- _Task prompt_:
Print the data below exactly, but only the lines from the one containing "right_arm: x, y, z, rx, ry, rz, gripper" down to the one containing "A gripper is", inclusive.

[Stored records]
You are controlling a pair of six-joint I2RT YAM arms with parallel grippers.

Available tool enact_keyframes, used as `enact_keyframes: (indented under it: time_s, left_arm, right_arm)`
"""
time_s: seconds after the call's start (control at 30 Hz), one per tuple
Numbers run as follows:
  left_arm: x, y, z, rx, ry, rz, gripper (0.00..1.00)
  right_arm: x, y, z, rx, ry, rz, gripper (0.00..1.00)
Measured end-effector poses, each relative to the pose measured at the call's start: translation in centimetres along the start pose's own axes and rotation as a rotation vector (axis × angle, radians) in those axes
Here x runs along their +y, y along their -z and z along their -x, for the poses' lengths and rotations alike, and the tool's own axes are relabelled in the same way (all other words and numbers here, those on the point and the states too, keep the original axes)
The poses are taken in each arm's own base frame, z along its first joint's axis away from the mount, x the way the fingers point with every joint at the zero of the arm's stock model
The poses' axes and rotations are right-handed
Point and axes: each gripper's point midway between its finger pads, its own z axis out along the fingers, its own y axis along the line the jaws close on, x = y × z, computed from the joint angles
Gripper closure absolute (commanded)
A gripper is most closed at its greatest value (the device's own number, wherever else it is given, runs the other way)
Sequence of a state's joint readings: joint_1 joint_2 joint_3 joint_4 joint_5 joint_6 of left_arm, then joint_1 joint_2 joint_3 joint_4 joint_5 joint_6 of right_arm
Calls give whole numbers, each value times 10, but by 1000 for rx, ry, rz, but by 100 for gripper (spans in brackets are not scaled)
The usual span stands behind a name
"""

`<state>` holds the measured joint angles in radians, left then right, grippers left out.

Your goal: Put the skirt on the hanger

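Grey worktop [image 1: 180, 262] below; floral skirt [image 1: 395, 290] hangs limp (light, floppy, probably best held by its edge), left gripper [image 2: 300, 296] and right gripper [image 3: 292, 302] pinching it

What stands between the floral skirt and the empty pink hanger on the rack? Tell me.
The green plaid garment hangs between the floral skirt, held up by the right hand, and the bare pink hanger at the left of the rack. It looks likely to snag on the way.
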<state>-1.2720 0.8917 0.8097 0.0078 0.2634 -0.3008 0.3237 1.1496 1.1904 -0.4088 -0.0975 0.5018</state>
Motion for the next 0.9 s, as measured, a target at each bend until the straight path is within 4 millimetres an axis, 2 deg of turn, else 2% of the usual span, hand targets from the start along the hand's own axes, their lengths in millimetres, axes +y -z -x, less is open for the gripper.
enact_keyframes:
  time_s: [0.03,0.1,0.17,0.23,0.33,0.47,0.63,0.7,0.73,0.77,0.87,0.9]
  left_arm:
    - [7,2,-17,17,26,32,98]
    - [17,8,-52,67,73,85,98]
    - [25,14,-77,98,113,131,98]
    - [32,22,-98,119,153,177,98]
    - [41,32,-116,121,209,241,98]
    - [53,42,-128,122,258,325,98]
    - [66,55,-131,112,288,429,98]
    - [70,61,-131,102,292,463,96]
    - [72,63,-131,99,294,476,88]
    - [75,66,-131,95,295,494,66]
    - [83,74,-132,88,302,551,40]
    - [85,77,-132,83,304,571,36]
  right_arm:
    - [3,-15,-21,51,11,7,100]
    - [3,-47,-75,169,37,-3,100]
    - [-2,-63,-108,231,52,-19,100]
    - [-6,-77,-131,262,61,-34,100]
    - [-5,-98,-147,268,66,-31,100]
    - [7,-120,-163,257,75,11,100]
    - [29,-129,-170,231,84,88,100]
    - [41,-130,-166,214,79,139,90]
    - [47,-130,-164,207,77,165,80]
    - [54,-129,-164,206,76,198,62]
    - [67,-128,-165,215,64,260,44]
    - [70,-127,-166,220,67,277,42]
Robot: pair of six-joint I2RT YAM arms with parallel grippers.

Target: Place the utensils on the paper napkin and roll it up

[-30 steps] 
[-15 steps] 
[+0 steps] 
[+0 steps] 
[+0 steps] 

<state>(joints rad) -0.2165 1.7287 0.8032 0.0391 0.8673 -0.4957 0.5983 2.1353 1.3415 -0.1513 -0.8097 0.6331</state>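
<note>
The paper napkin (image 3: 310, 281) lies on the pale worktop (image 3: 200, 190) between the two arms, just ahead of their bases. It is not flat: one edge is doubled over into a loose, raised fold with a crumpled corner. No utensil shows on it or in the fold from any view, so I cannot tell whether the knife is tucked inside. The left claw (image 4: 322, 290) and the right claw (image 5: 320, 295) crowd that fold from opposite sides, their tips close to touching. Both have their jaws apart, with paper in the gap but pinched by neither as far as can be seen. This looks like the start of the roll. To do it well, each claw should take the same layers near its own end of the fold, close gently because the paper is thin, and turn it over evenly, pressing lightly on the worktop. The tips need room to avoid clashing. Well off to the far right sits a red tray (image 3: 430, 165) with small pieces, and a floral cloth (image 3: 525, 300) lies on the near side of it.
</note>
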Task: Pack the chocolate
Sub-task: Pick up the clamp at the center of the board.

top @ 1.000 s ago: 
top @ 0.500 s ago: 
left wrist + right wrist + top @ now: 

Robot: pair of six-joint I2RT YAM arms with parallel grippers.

- _Response below_:
  right_arm: x, y, z, rx, ry, rz, gripper (0.00..1.00)
Measured end-effector poses, each relative to the pose measured at the call's start: translation in centimetres along the start pose's own axes and rotation as a rotation vector (axis × angle, radians) in those axes
Here x runs along their +y, y along their -z and z along their -x, for the poses' lengths and rotations alike, and the tool's own axes are relabelled in the same way (all other words and numbers here, those on the point and the states too, keep the original axes)
The poses are taken in each arm's own base frame, z along its first joint's axis away from the mount, x the way the fingers point with every joint at the zero of the arm's stock model
The poses' axes and rotations are right-handed
Point and axes: each gripper's point midway between its finger pads, its own z axis out along the fingers, its own y axis along the line the jaws close on, x = y × z, computed from the joint angles
Gripper closure absolute (commanded)
A gripper is most closed at its greatest value (the device's own number, wherever else it is given, runs the other way)

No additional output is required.